◆ **Problem statement**:
Only one stretch of the data below is wanted: the lines from the one with "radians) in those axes" through the one with "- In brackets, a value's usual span", repeated exactly.

Records from a dataset:
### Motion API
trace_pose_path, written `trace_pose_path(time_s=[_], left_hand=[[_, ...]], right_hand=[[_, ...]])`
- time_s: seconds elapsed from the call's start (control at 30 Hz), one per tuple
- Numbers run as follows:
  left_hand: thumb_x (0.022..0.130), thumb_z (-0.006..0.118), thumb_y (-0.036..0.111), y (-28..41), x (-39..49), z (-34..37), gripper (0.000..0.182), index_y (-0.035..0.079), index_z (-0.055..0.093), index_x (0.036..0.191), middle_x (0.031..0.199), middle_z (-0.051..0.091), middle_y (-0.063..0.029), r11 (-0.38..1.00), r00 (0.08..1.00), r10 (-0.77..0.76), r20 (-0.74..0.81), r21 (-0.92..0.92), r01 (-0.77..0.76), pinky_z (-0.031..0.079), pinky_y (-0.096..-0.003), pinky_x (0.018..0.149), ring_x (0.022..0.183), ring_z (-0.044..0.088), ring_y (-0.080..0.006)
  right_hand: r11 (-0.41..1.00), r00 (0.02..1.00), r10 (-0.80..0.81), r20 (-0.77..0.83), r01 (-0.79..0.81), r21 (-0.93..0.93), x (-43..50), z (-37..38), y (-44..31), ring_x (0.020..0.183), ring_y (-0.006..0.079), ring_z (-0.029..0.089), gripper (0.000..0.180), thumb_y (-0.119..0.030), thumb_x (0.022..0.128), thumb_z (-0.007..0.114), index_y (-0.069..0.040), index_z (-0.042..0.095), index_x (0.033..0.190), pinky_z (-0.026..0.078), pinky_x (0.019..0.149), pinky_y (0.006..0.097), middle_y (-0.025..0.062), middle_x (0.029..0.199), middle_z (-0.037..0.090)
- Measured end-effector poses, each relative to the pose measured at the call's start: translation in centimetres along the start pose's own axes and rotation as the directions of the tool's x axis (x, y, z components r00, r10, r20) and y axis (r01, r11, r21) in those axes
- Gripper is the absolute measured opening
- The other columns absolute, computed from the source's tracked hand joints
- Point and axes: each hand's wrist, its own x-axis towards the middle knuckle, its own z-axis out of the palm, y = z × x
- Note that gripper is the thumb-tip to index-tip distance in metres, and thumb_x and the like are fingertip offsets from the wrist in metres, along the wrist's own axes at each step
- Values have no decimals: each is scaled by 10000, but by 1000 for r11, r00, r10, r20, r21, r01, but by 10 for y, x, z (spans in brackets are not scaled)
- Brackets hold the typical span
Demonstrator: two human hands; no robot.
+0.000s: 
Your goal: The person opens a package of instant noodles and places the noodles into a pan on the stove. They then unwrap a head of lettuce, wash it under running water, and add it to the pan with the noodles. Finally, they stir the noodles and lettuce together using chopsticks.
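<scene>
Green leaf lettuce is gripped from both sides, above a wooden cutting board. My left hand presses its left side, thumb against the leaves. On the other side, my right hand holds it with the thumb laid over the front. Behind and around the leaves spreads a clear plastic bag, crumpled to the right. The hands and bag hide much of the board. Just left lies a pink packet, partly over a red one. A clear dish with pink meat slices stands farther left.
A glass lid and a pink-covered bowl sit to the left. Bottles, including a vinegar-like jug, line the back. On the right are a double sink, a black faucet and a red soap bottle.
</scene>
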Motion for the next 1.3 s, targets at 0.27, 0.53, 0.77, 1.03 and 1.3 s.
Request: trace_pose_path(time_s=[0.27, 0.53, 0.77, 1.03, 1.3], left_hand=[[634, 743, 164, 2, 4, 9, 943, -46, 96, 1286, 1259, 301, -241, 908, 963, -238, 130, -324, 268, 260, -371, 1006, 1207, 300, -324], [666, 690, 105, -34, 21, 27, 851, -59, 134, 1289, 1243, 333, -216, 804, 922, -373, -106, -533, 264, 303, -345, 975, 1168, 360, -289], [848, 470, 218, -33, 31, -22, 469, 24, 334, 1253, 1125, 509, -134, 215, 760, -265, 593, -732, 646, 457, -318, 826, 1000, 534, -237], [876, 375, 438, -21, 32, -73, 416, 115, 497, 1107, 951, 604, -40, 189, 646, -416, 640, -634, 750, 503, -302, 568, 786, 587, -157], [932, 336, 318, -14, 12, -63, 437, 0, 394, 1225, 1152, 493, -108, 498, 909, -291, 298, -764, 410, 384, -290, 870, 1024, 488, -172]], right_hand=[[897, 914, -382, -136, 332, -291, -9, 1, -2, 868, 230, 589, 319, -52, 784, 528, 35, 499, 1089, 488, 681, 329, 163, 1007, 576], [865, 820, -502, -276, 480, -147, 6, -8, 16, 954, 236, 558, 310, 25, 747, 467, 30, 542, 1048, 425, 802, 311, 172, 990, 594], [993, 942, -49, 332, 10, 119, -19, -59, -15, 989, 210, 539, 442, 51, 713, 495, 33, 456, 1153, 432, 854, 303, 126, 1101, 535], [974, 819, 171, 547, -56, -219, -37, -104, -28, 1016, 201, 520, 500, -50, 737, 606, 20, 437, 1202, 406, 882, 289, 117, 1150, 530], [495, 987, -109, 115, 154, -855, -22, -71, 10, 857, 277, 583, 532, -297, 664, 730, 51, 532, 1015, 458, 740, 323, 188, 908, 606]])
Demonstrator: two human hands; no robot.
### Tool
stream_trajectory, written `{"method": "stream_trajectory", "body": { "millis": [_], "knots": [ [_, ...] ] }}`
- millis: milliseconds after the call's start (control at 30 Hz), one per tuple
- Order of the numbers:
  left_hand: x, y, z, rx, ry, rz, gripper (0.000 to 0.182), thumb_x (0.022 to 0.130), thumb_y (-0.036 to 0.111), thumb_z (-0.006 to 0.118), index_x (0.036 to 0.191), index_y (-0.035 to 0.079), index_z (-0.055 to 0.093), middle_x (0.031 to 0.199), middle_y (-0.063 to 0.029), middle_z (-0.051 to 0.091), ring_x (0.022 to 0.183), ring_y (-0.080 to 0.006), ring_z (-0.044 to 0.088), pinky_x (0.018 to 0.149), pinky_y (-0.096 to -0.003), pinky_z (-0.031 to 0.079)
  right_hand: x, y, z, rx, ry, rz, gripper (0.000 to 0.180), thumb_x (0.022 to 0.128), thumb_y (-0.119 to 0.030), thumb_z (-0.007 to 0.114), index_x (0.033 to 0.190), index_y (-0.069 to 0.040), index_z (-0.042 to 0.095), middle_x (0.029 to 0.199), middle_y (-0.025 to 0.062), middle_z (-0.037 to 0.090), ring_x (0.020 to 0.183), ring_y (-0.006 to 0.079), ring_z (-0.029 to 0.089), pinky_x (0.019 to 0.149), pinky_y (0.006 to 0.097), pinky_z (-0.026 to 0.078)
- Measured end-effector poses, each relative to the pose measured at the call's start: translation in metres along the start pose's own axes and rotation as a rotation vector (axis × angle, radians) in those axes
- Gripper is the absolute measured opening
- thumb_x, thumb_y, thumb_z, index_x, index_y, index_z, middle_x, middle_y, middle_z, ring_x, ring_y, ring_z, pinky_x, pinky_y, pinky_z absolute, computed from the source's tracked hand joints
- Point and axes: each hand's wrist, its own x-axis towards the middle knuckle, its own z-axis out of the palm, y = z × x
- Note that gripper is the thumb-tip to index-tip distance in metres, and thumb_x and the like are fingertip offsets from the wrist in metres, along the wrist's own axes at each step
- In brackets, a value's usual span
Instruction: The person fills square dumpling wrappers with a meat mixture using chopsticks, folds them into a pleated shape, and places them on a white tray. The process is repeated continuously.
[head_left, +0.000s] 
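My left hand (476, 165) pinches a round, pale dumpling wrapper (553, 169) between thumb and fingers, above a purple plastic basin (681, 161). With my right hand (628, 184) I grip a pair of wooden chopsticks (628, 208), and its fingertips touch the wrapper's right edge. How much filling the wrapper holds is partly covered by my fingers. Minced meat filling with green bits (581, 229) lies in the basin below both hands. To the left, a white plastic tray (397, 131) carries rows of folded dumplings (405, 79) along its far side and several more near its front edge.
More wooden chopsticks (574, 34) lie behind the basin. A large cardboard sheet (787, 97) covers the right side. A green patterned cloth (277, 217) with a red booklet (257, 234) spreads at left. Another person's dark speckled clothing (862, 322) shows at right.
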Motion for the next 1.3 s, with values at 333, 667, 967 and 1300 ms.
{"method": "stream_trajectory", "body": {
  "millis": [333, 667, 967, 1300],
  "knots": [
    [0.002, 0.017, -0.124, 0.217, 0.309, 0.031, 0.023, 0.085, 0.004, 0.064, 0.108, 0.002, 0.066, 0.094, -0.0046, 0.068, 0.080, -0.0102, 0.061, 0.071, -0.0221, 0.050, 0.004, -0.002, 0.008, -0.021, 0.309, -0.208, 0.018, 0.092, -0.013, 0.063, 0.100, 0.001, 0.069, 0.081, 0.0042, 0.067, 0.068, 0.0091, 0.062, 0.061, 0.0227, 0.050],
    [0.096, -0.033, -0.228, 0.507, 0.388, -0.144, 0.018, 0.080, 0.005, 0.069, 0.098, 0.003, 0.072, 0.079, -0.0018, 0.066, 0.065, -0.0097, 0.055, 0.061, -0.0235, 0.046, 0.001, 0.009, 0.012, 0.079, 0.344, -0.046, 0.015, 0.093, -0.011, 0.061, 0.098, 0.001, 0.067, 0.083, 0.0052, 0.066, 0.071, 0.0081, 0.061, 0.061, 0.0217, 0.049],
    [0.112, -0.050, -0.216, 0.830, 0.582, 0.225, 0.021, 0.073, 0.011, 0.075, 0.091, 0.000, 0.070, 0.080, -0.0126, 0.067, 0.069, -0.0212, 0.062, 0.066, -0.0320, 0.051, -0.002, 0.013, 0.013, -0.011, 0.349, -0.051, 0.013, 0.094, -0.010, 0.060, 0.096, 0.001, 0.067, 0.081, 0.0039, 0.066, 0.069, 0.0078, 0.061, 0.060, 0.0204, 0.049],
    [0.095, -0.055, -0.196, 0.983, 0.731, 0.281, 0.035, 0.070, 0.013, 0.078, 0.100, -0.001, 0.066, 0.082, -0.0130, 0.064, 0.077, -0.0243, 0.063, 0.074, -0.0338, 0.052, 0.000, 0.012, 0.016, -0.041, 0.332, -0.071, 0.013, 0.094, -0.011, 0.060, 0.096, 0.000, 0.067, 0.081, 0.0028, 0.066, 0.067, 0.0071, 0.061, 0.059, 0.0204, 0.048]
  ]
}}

◆ **Response to this exercise**:
- Measured end-effector poses, each relative to the pose measured at the call's start: translation in metres along the start pose's own axes and rotation as a rotation vector (axis × angle, radians) in those axes
- Gripper is the absolute measured opening
- thumb_x, thumb_y, thumb_z, index_x, index_y, index_z, middle_x, middle_y, middle_z, ring_x, ring_y, ring_z, pinky_x, pinky_y, pinky_z absolute, computed from the source's tracked hand joints
- Point and axes: each hand's wrist, its own x-axis towards the middle knuckle, its own z-axis out of the palm, y = z × x
- Note that gripper is the thumb-tip to index-tip distance in metres, and thumb_x and the like are fingertip offsets from the wrist in metres, along the wrist's own axes at each step
- In brackets, a value's usual span

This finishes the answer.